From the records below, find each line with the string "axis" and copy it.

■ ■ ■ ■

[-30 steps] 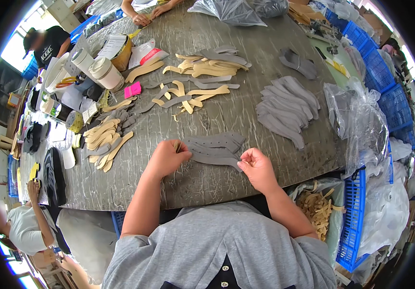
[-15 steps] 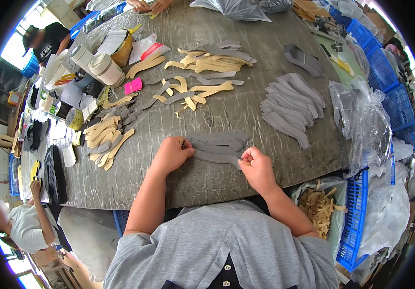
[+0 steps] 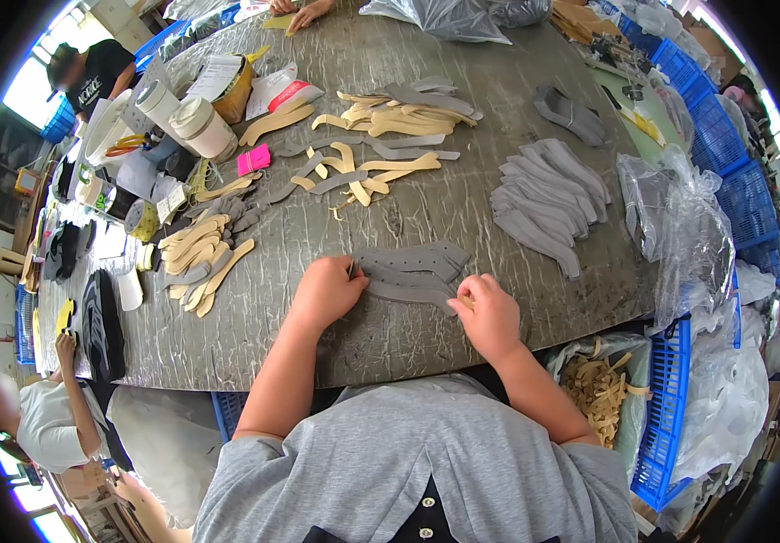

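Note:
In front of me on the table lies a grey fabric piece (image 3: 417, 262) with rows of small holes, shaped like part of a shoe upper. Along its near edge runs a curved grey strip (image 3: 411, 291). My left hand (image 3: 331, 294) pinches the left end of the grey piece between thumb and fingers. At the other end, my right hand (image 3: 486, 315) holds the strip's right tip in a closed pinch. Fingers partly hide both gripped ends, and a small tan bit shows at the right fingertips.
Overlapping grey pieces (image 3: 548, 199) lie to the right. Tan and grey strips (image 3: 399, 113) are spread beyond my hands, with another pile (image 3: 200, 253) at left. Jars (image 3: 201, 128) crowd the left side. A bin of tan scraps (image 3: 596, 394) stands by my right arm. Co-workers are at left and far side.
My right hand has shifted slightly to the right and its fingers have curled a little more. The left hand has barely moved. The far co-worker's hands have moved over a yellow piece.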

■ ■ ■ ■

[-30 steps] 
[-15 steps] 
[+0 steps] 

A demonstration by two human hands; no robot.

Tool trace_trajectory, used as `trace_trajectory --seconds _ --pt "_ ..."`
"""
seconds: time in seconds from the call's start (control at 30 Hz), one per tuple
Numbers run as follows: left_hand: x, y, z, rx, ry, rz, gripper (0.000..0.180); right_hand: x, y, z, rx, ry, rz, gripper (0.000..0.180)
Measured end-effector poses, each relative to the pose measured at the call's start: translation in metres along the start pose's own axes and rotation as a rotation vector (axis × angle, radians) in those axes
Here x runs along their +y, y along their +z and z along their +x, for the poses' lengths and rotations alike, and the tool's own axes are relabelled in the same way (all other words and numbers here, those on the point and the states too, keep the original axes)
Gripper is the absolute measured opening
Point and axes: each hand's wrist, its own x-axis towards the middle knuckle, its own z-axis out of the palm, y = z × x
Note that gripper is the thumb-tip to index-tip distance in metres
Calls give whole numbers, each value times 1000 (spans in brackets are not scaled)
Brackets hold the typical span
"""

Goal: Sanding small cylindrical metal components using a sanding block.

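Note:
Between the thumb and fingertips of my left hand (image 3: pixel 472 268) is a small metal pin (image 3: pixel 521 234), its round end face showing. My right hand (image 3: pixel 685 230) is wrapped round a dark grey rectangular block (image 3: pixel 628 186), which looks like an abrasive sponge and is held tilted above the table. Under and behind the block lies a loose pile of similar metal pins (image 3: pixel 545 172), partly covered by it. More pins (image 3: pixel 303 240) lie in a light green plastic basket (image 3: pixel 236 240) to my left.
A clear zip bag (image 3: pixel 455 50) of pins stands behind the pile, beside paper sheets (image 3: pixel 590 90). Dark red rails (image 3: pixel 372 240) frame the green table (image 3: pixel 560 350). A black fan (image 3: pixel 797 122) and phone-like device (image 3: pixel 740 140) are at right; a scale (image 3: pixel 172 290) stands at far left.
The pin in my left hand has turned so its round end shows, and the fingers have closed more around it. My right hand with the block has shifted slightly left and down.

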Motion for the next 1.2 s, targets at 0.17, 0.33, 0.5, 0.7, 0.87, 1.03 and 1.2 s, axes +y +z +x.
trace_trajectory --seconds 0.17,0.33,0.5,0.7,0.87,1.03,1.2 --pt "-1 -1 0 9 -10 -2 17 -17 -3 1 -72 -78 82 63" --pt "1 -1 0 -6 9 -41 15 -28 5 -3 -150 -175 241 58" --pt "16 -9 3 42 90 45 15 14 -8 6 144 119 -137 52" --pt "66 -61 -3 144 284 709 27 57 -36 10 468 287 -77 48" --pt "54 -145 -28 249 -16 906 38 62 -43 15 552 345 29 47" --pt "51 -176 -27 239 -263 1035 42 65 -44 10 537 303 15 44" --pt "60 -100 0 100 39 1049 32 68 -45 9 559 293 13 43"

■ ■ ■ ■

- [Answer box]:
Measured end-effector poses, each relative to the pose measured at the call's start: translation in metres along the start pose's own axes and rotation as a rotation vector (axis × angle, radians) in those axes
Point and axes: each hand's wrist, its own x-axis towards the middle knuckle, its own z-axis out of the palm, y = z × x

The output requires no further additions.